Так тянулись мои дни - иногда ко мне приводили людей из других камер, и я снимал с них порчу, дважды выводили к каким-то охранникам - они потребовали, чтобы их тоже лечили от порчи, прознав о моих способностях, но меня всё не вызывали и не вызывали по моему делу - как будто решили похоронить в этой живой могиле.
Я, иногда, разговаривал с Профессором, и он подтвердил мои опасения - меня могут держать в камере по беспределу месяцами, стряпая заново и заново различные бумажки - мозг человека всегда был способен на подобные гадости.

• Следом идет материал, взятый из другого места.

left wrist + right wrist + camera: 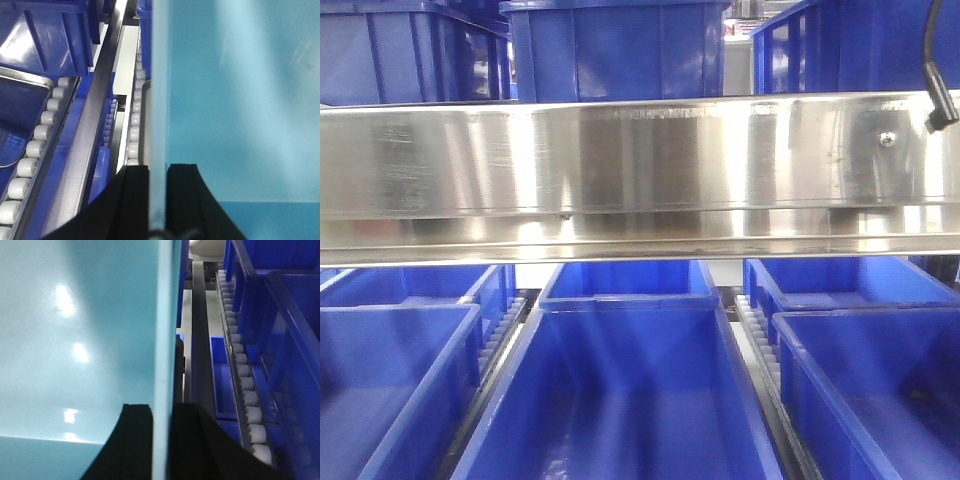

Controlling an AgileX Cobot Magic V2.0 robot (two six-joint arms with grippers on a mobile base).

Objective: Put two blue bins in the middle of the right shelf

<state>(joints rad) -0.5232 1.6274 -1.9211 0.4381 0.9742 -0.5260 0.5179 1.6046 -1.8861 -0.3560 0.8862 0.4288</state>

Всё время после начала моей карьеры тюремного лекаря, я был, можно сказать, если и не в авторитете, то в большом уважении - на меня больше не было попыток нападения, а тот, кто пытался наехать, исчез в тюремной больнице, и по слухам - то ли умер, то ли ушёл на волю инвалидом.
Вокруг меня витал ареол колдуна, чёрного колдуна, который может не только снимать порчу, но и её напускать. Впрочем - а разве это было не так? Кроме того, за меня горой стояла 'семья' и смотрящий со своими прихлебателями - они тоже довольно хорошо имели с меня дохода.
Передач мне не было - уверен, что моя мать пыталась проникнуть ко мне и что-нибудь послать, но ей отказывали под любым предлогом. Так потом и оказалось...
Неожиданно, в один из дней дверь камеры с лязгом открылась. Вошли двое охранников и выкрикнули мою фамилию.
Я от неожиданности даже вздрогнул, потом облегчённо вздохнул и сказал Профессору:
- Наконец-то хоть что-то определится.
- Ну ну..на всякий случай - удачи, Колдун! Если в камеру не вернёшься - запомни номер сотового, он простой - и Профессор быстро продиктовал мне номер - состыкуемся, если что.
Охранники, как ни странно, спокойно смотрели как я прощаюсь с сокамерниками и не торопили - всё-таки слава чёрного колдуна имеет свои преимущества, вдруг порчу напустит?
Заложив руки за спину я пошёл за ними по коридору, после процедур оформления снова отправился в автозак и через два часа меня вели по вонючему коридору к знакомому кабинету, с которого началось моё путешествие в тюрьму.
Конвоир толкнул дверь, спросил разрешения и второй конвоир подтолкнул меня вперёд, под светлые очи хозяина кабинета.
Очи были и правда светлые, да и хозяин очень уж сильно сильно побелел. Он был бледен, измождён и худ, как палка, одежда висела на нём, как на вешалке, на голове пульсировал мой слизняк, выкачивая силу и перекачивая в меня.
Все эти месяцы, что я был в сизо, я чувствовал, как тают силы полковника и поддерживается моё здоровье. Я бы не удивился, если бы узнал, что и лет жизни у меня прибавилось, а у полковника сократилось.